To date, the evidence of the flow redistribution caused by selective occlusion of arteries in b-TACE treatment has been limited to in vivo pressure (BOASP) measurements [19], in silico simulations of blood flow and pressure fields [10, 11], in vitro modelling of dye transport [9] and finally post-procedural evaluation with depositional analysis of embolic agent in course of B-TACE and B-SIRT [12]. In this study, we report in vivo evidence of the flow redistribution induced by the catheter balloon via 2D perfusion angiography measurements. Therefore, for the first time, the effects of flow redistribution on the transport of a contrast agent are directly observed and not only inferred through pressure drop measurements. The proposed 2D perfusion angiography procedure can allow clinicians to identify, before the execution of the embolization procedure, the appropriate device position and level of balloon inflation, which are key to the successful outcome of the b-TACE treatment. The measured peak time delays in the tumour and surrounding liver parenchyma regions are reproducible features, independent from the operator skills, and they could be therefore added to the already known tool of BOASP measurements [4], usually used to evaluate appropriate micro-balloon inflation and the occurrence of flow redistribution.

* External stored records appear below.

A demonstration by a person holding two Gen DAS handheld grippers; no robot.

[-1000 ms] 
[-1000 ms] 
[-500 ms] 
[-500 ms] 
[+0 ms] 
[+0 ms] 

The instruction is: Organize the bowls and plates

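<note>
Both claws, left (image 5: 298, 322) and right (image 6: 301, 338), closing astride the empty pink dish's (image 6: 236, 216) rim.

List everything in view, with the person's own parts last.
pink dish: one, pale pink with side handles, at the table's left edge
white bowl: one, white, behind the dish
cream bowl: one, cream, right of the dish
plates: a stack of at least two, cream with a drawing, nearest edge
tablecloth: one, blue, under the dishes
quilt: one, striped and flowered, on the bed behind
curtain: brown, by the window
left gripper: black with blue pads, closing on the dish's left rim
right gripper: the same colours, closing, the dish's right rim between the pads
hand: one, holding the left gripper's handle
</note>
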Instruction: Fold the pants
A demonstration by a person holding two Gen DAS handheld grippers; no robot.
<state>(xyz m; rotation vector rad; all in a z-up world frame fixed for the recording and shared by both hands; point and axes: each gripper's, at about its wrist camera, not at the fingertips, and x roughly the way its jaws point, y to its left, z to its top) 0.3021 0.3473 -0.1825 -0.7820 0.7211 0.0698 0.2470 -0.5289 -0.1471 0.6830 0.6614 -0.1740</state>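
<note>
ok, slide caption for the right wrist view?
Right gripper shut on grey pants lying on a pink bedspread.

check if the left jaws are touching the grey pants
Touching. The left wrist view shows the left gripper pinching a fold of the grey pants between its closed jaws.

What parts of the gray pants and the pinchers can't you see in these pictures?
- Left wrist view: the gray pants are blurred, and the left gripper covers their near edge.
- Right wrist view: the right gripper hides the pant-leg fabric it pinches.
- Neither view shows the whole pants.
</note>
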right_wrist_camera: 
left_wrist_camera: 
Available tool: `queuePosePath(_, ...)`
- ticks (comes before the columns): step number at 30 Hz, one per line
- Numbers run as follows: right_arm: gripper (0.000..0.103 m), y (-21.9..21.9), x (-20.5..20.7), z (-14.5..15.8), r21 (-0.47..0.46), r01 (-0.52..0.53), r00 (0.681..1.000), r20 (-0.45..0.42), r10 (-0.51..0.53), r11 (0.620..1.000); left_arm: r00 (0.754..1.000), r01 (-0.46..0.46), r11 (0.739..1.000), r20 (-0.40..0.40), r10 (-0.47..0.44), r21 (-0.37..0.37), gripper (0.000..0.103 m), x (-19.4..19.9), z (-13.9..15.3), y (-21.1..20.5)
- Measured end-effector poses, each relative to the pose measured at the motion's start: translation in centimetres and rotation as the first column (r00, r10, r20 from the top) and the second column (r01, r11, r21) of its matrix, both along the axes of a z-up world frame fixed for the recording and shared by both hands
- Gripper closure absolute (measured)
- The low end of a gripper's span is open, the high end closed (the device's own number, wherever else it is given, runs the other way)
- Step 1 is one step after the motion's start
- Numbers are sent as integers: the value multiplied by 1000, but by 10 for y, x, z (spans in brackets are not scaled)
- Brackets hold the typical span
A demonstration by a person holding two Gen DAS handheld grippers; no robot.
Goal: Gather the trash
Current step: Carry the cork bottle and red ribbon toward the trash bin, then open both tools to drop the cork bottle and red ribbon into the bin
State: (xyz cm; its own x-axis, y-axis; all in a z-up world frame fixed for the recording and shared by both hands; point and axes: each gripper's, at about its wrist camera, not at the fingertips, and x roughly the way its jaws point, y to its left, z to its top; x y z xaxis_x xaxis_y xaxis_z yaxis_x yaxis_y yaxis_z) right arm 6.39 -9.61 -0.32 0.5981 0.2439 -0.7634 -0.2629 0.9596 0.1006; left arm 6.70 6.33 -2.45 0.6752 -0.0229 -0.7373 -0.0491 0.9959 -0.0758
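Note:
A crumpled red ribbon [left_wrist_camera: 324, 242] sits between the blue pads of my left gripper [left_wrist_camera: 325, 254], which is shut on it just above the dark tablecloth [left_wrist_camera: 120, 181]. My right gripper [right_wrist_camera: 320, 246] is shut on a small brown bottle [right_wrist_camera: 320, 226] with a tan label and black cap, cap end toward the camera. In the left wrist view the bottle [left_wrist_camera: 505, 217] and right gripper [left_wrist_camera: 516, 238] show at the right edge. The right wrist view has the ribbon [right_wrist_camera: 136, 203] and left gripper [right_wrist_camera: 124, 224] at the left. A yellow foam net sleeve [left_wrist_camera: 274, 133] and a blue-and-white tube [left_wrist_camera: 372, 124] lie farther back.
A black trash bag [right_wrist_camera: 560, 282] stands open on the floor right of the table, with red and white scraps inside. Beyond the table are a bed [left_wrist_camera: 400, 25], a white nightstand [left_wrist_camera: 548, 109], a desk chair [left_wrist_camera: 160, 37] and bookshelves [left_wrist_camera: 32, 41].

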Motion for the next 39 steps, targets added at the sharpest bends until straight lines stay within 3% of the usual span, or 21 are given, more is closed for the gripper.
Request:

This study has some limitations. First, the nature of the study is retrospective and observational, without randomization. Second the enrolled sample size (30 patients, 35 HCC nodules) is relatively small and encompasses only hypervascular HCC nodules, thus not reflecting completely the clinical practice. As for the numerical study, a number of simplifying assumptions were adopted to reduce the complexity of the mathematical model as well as the computational cost of the simulations. These include a steady-state zero-dimensional approximation of the blood flow and additive transport, and a simplified description of the artery system geometry and collaterality as well as of the properties of blood (i.e. Newtonian fluid) and arteries (i.e. circular, rigid and straight vessels). Future work should focus on the development of advanced numerical models adopting refined descriptions of arteries, blood and flow properties (e.g. three-dimensional geometries, pulsatile flows, elastic vessels and non-Newtonian fluids) to achieve more realistic predictions of flow redistribution and drug transport in b-TACE treatment.

In conclusion, the measurement of BOASP is an indirect parameter to evaluate flow redistribution towards HCC nodules. Conversely, 2DPA stands as tool capable of directly and predictively assessing flow redistribution during B-TACE, as demonstrated by our measurements and in silico model predictions. Thus, 2DPA offers a valid aid to interventional radiologist in accurately positioning the balloon microcatheter, thereby increasing the likelihood of a successful outcome for the clinical intervention.